The sheer scale and variety of art works in London can sometimes be overwhelming, however. Despairing messages frequently fly back and forth between my flatmate and me at the sheer impossibility of attending all the exhibitions that we would like to in London. Price can often be an issue too; although, as mentioned above, many collections are free or relatively cheap to visit, headlining exhibitions can cost up to £20 a go, a great expense for those of us still finding our career (and salary) legs.

For example, a few months ago I took in the Abstract Expressionism exhibition at the Royal Academy, which featured pieces from Pollock, Rothko, de Kooning, and Kline among many others, and was the first overview of the movement’s works and members since 1959. For my boyfriend and myself it was completely free as he is a Royal Academy member; with a general admission price of £17, however, I might have otherwise have thought twice about going without this added boon.

The question of whether art should be completely democratised and free for public consumption is a gritty one, and one that I have not decided where I stand.

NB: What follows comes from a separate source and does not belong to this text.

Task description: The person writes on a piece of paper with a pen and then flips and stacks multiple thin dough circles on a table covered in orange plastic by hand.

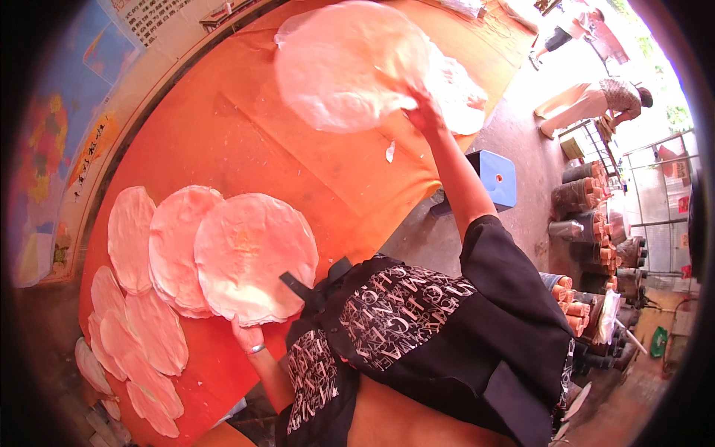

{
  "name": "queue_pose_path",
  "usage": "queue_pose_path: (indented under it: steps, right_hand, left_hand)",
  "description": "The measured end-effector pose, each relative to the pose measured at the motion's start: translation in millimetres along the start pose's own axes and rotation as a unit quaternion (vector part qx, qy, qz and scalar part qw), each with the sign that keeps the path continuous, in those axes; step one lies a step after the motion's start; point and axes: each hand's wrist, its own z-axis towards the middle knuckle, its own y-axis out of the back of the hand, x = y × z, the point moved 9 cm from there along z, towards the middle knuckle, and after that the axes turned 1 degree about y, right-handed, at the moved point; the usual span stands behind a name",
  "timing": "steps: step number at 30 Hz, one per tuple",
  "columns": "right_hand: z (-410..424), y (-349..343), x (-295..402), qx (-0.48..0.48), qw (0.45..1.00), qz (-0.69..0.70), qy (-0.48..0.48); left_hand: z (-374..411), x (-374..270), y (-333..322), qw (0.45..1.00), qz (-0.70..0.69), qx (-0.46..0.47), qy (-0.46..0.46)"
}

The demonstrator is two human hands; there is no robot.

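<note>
My right hand (427,112) grips the edge of a thin, round, pale sheet (346,67), perhaps dough or flatbread, which is spread out above the orange-covered table (279,151). Under and beside it lies a crumpled white pile of similar sheets (461,95). At the near edge my left hand (247,334) touches the rim of a round stack (254,257); its fingers are partly hidden below the stack, so its hold is unclear. Two more round stacks (181,246) (131,240) overlap or stand beside that one. A small white scrap (390,151) rests on the cover.
Further pale rounds (156,329) lie at the lower left, some at the table's edge. A blue plastic stool (497,179) stands beside the table at the right. Bundled cylindrical things (581,195) line the floor farther right. Two people (592,103) (575,28) are in the background.
</note>
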Motion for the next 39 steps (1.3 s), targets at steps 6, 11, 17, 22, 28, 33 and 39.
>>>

On one hand I firmly believe that art is for everyone and as a balm to the soul and an expression of human experience should absolutely not be restricted to those who can pay. On the other hand, artists need recognition of their work within society, as well as a means of living independently so they can go on creating. The increased price of these exhibitions also reflects the less and less support artists and the creative industries now get from governments in the post-2008 world. Art is seen perhaps as a luxury now, as opposed to a necessity. With this in mind, maybe I should enjoy my democratic art as long as it is available, as soon it could be even further out of reach.